» **What the task requires**:
Start to finish, return the listing below exactly, pictures excluded.

» **Provided data**:
[Start of section]
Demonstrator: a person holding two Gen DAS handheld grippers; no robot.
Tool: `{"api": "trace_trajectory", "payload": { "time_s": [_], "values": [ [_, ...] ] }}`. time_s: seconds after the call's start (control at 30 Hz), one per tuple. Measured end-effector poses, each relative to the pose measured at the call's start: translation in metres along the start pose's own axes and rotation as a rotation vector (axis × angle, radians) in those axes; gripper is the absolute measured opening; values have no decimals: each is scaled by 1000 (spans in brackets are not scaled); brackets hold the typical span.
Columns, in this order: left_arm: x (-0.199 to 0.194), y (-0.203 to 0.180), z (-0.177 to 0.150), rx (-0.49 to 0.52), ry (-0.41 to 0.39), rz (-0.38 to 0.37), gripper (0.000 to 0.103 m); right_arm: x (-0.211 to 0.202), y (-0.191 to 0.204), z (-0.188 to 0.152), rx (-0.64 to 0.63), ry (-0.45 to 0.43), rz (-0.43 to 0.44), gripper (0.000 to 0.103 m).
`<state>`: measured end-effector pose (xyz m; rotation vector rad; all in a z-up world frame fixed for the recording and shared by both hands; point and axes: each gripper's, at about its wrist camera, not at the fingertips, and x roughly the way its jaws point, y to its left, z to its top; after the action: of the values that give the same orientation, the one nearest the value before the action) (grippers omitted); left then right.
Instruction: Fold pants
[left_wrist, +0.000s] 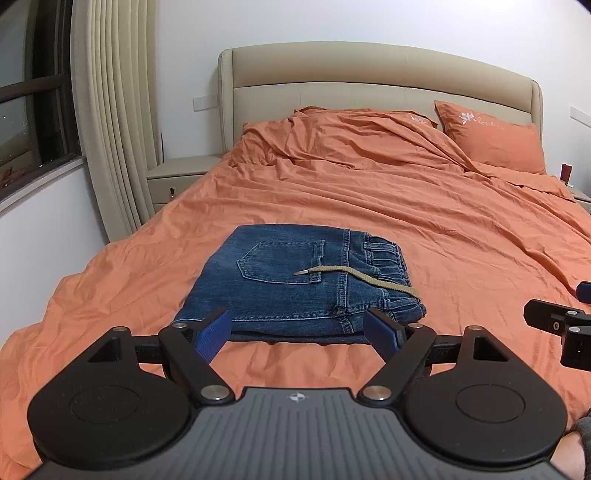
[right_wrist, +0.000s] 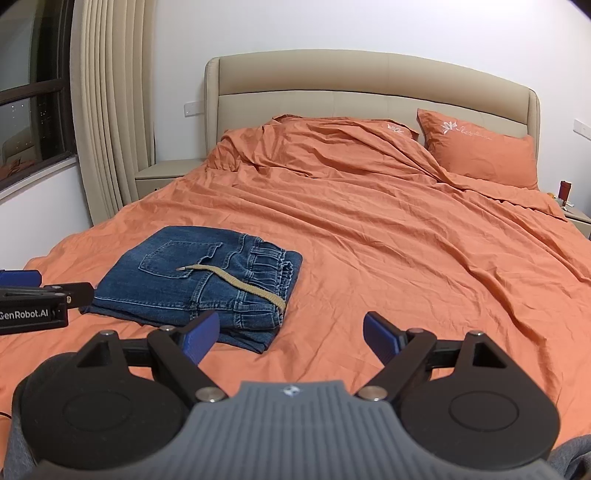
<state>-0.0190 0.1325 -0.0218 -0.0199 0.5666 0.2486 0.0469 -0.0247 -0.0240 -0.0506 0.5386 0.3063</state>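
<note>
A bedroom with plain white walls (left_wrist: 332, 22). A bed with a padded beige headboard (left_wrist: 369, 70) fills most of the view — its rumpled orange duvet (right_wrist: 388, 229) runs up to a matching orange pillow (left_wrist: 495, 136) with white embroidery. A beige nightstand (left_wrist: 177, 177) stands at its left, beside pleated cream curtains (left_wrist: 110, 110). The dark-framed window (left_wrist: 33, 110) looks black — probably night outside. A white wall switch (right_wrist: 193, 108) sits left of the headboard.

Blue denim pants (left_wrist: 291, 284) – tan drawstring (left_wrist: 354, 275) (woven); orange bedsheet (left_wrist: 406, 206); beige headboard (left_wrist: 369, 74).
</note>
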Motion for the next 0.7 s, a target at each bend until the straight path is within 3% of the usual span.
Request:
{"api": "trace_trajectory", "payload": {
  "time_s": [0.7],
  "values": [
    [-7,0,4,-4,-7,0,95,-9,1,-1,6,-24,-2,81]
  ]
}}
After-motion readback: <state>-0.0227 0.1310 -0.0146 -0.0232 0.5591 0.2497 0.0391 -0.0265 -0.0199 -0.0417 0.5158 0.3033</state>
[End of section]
» **Written response**:
Demonstrator: a person holding two Gen DAS handheld grippers; no robot.
Tool: `{"api": "trace_trajectory", "payload": { "time_s": [_], "values": [ [_, ...] ] }}`. time_s: seconds after the call's start (control at 30 Hz), one per tuple. Measured end-effector poses, each relative to the pose measured at the call's start: translation in metres along the start pose's own axes and rotation as a rotation vector (axis × angle, radians) in those axes; gripper is the absolute measured opening; values have no decimals: each is scaled by 1000 (spans in brackets are not scaled); brackets hold the typical span.
Columns, in this order: left_arm: x (-0.199 to 0.194), y (-0.203 to 0.180), z (-0.177 to 0.150), rx (-0.49 to 0.52), ry (-0.41 to 0.39), rz (-0.38 to 0.37), gripper (0.000 to 0.103 m); right_arm: x (-0.211 to 0.202), y (-0.191 to 0.204), z (-0.188 to 0.152), rx (-0.64 to 0.63), ry (-0.45 to 0.43), rz (-0.43 to 0.44), gripper (0.000 to 0.103 m).
`<state>`: measured end-effector pose (xyz m; rotation vector rad; all in a z-up world frame fixed for the recording and shared by both hands; point and axes: each gripper's, at about its wrist camera, not at the fingertips, and x roughly the way its jaws point, y to its left, z to its top; after the action: of the values that give the same orientation, the one nearest the value before the action) (grippers omitted); left then right.
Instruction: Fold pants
[left_wrist, +0.000s] 
[right_wrist, +0.000s] 
<state>-0.0190 0.1325 -0.0218 -0.0199 0.5666 0.2486 0.0469 -0.0247 -0.0240 -0.0506 0.5386 0.3063</state>
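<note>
A bedroom with plain white walls (left_wrist: 332, 22). A bed with a padded beige headboard (left_wrist: 369, 70) fills most of the view — its rumpled orange duvet (right_wrist: 388, 229) runs up to a matching orange pillow (left_wrist: 495, 136) with white embroidery. A beige nightstand (left_wrist: 177, 177) stands at its left, beside pleated cream curtains (left_wrist: 110, 110). The dark-framed window (left_wrist: 33, 110) looks black — probably night outside. A white wall switch (right_wrist: 193, 108) sits left of the headboard.

Blue denim pants (left_wrist: 291, 284) – tan drawstring (left_wrist: 354, 275) (woven); orange bedsheet (left_wrist: 406, 206); beige headboard (left_wrist: 369, 74).
</note>
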Motion for the next 0.7 s, a target at each bend until the straight path is within 3% of the usual span.
Request:
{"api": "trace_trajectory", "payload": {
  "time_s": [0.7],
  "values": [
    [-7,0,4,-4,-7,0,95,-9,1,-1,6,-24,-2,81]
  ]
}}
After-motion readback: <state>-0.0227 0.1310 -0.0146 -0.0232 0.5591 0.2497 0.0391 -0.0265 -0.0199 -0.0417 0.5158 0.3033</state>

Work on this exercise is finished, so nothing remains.